I clean all of my arms, modern and historical, to a high standard. I shoot black powder only, no substitutes. I don’t use any petroleum products. My muzzleloading shotgun and longrifle clean easily and don’t rust in the bores. But this damned Whitworth is never really clean or rust-free and I don’t know what else to do about it.

I have a hexagonal patch jag to help get into the corners of the bore. I clean between shots with a moose-milk of soluble cutting oil and water. At home I clean with warm soapy water pumped through the barrel. I run a bore brush several times through it and then rinse. I use a couple of dozen absorbent flannel patches to clean and dry and oil. The next day I check and get several dirty and rust colour patches from the bore! I’ve tried several oils and all with about the same results. Ballistol and Hoppes oils seem to work better than others. As I said earlier, this cleaning regime works great on my other arms.

My P-H Whitworth #191 is a favourite of mine and I’ve never regretted buying it. However it is surely the most challenging and finicky firearm I’ve ever used. It’s hard to clean, hard to develop a load for and is very prone to misfires. I am more and more convinced that the historical stories about the amazing accuracy and long range efficacy of the Whitworth rifle are fabricated BS.

Okay, that was my rant. I needed to get that off my chest!

Getting back on topic, does anyone have some advice on cleaning and rust prevention that I haven’t mentioned?

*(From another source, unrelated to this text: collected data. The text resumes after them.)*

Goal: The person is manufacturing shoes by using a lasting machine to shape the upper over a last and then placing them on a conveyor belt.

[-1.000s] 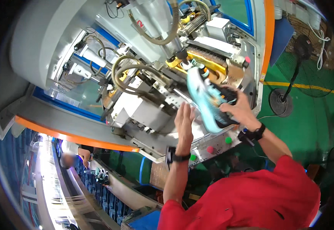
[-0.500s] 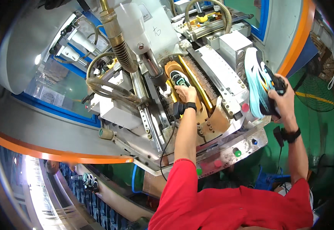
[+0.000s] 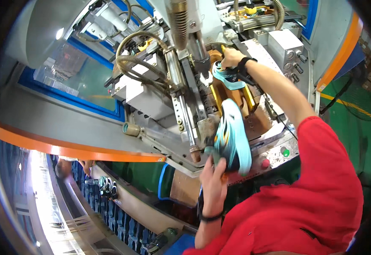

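From the head camera, a grey machine [image 3: 160, 97] fills the view, its ribbed hoses [image 3: 130, 59] and a vertical steel column [image 3: 194, 38] crowding the work pocket. A green button [image 3: 285, 151] and a red button [image 3: 265, 163] sit on its front panel. The left hand [image 3: 214, 178] grips a light-blue shoe [image 3: 233, 135] with orange trim, sole outward. The right hand [image 3: 232, 57] clasps a second blue shoe [image 3: 229, 78] inside the machine.

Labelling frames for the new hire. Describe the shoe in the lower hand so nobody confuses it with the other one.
Start at the big grey machine with the orange-edged front. Just below its centre, by the green button and red button, the left hand holds up a light-blue shoe. Unlike the second blue piece under the right hand deep in the machine, it is free of the machine.
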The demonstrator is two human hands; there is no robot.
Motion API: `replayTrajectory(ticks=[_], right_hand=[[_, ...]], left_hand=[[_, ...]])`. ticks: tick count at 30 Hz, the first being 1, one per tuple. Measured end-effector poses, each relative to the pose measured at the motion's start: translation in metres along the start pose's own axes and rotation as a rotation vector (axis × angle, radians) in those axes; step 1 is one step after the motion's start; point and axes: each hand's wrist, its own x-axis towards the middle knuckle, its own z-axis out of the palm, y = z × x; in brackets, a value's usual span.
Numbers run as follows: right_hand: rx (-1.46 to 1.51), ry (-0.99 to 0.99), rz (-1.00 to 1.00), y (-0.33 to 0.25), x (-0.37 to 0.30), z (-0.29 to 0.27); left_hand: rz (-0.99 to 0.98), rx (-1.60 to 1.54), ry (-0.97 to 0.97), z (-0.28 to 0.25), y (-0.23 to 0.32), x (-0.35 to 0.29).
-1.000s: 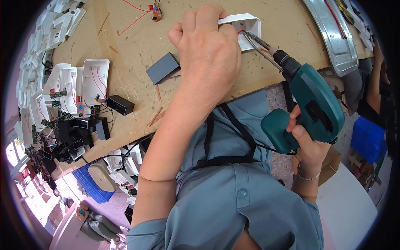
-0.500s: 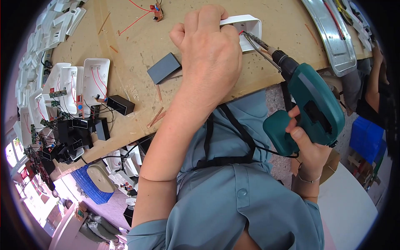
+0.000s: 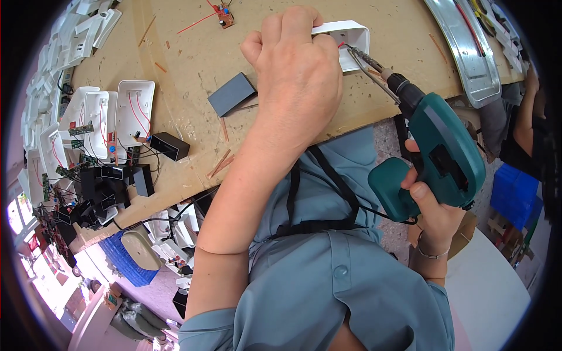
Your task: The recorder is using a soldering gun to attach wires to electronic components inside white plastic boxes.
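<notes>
My left hand (image 3: 300, 85) is closed on the near-left side of a white plastic housing (image 3: 357, 36) at the table's far middle; its fingertips are hidden. In my right hand (image 3: 434, 206) is a green soldering gun (image 3: 448, 146), gripped by its handle. The gun's thin tip reaches into the housing, at the end of a short red wire (image 3: 342, 44). Whether tip and wire touch is too small to tell. Left of my left wrist lies a dark grey rectangular block (image 3: 232, 95). Farther back sits a small circuit board (image 3: 225, 16) with red wires.
White housings (image 3: 136, 88) with red wires stand on the left, beside a pile of black boxes (image 3: 96, 190) and circuit boards. More white parts (image 3: 52, 76) are heaped along the far left. A metal tray (image 3: 468, 52) lies at the right edge. Another person's arm (image 3: 525, 126) shows there.
The soldering gun has shifted slightly, its tip still inside the housing. My left hand and the housing have moved a touch to the right. The small circuit board and its red wire have moved slightly.
</notes>
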Motion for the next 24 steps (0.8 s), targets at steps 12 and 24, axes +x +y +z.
replayTrajectory(ticks=[12,24], right_hand=[[0.004,0.007,-0.037,0.005,0.001,0.001],[0.012,0.011,-0.070,0.007,-0.001,-0.001]], left_hand=[[-0.370,0.214,-0.613,-0.029,0.033,0.025],[-0.465,0.137,-0.650,-0.030,0.034,0.034]])
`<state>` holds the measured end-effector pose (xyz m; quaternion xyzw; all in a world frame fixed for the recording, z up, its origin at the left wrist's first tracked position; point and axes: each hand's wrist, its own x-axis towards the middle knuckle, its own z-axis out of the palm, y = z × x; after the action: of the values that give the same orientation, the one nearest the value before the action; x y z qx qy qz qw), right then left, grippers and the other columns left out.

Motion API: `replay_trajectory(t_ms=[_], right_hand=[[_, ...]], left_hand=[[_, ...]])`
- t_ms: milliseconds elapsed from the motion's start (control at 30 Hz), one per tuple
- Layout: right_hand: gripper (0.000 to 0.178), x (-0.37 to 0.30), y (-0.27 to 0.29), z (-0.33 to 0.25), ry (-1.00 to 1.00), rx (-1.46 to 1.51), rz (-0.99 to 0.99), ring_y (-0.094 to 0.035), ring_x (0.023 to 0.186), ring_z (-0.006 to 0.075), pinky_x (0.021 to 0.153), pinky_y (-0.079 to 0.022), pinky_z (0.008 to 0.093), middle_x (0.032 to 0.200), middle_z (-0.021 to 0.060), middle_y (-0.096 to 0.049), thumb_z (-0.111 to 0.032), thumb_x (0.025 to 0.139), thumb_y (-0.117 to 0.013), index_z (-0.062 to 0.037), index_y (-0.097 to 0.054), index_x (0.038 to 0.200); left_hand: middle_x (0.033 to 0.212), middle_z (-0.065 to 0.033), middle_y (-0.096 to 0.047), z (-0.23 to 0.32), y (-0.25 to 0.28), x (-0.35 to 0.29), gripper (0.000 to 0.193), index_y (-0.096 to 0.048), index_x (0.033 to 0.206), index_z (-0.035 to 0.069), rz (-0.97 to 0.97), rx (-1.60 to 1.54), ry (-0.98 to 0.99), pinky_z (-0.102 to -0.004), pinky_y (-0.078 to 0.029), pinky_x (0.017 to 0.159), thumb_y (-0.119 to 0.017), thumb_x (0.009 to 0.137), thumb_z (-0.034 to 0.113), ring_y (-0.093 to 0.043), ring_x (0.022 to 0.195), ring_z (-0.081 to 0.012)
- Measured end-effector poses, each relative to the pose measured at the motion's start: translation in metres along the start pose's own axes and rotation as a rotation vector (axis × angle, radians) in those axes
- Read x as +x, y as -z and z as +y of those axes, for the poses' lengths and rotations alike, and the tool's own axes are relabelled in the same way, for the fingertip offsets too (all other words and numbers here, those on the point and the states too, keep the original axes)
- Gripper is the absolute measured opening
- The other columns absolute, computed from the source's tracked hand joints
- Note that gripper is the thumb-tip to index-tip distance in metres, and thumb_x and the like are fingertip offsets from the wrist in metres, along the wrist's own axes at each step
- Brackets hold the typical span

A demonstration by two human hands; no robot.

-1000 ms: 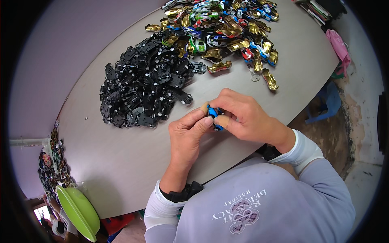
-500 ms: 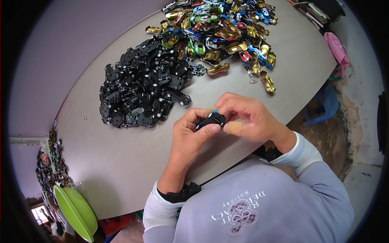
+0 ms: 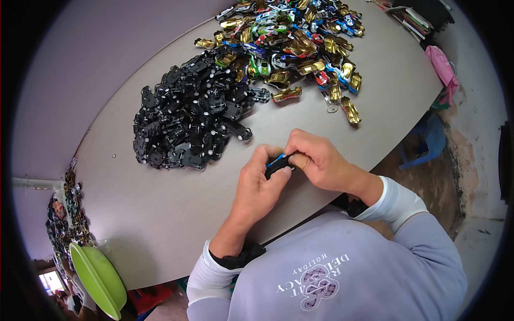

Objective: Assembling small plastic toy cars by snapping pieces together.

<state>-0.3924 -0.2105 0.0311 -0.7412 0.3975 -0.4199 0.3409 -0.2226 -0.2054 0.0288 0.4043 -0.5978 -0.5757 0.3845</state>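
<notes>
A small toy car (image 3: 278,165) with a black underside and a blue edge is held between both hands above the table's near side. My left hand (image 3: 258,181) is closed round it, with the thumb pressed along the black face. At its right end, my right hand (image 3: 320,163) pinches the car with thumb and fingertips. The fingers hide much of the car. Beyond my left hand lies a heap of black toy car bases (image 3: 193,115) with small wheels. Farther off is a pile of coloured car bodies (image 3: 286,45), many gold, others green, blue, white and red.
The grey table (image 3: 160,224) curves away to the left. A lime-green basin (image 3: 96,281) stands at its lower left edge, near another heap of small parts (image 3: 69,214). At the right are a blue plastic stool (image 3: 425,142) and a pink bag (image 3: 443,69).
My right hand has closed in on the car's end; its thumb, apart before, now presses there. The car has tilted, showing less of its underside.
</notes>
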Motion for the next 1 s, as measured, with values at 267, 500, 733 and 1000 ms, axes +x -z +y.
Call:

Many thanks for your consideration.
 
I use plain old tap water and flannel patches to clean my heavy target rifles, followed up with Barricade afterward. No soap, no heat, nothing else. No brush, just a jag that is smaller than the caliber so it pulls fouling out with the patch and doesn't ram it into the breech (where it can cause ignition problems) or into the rifling. You might want to try a .40 calber round jag with a flannel patch. My largest rifle is .56 caliber, and I use a .50 caliber jag with a large flannel patch I cut myself.
 
I had a funny little flexible brass scraper that came with mine. It looked like a 6 petal flower sort of. I had 6 of them with the rifle but I have no idea who made them. It is a damned picky barrel to fully clean.
 
If your natural rust prevention isnt working after cleaning use petroleum products. That nonsense about not using petroleum products after cleaning is just that….nonsense. I’ve used wd40 for decades and whatever else I might have handy including motor oil and transmission fluid. No you can’t use it for patch lube or cleaning between shots. When you’re ready to shoot again fold up a cleaning patch and gently lower your hammer on it over the nipple. Blast the barrel with brake or carb cleaner. Dump it out a few times. Let a little trickle out the nipple. Let the brake/carb cleaner evaporate then you’re ready to shoot. The ones that tell you that you can’t use petroleum products are the ones who will still swear you have to season a modern steel barrel with bore butter. Being historically correct is one thing but letting my bores rust is another.
 
If your natural rust prevention isnt working after cleaning use petroleum products. That nonsense about not using petroleum products after cleaning is just that….nonsense. I’ve used wd40 for decades and whatever else I might have handy including motor oil and transmission fluid. No you can’t use it for patch lube or cleaning between shots. When you’re ready to shoot again fold up a cleaning patch and gently lower your hammer on it over the nipple. Blast the barrel with brake or carb cleaner. Dump it out a few times. Let a little trickle out the nipple. Let the brake/carb cleaner evaporate then you’re ready to shoot. The ones that tell you that you can’t use petroleum products are the ones who will still swear you have to season a modern steel barrel with bore butter. Being historically correct is one thing but letting my bores rust is another.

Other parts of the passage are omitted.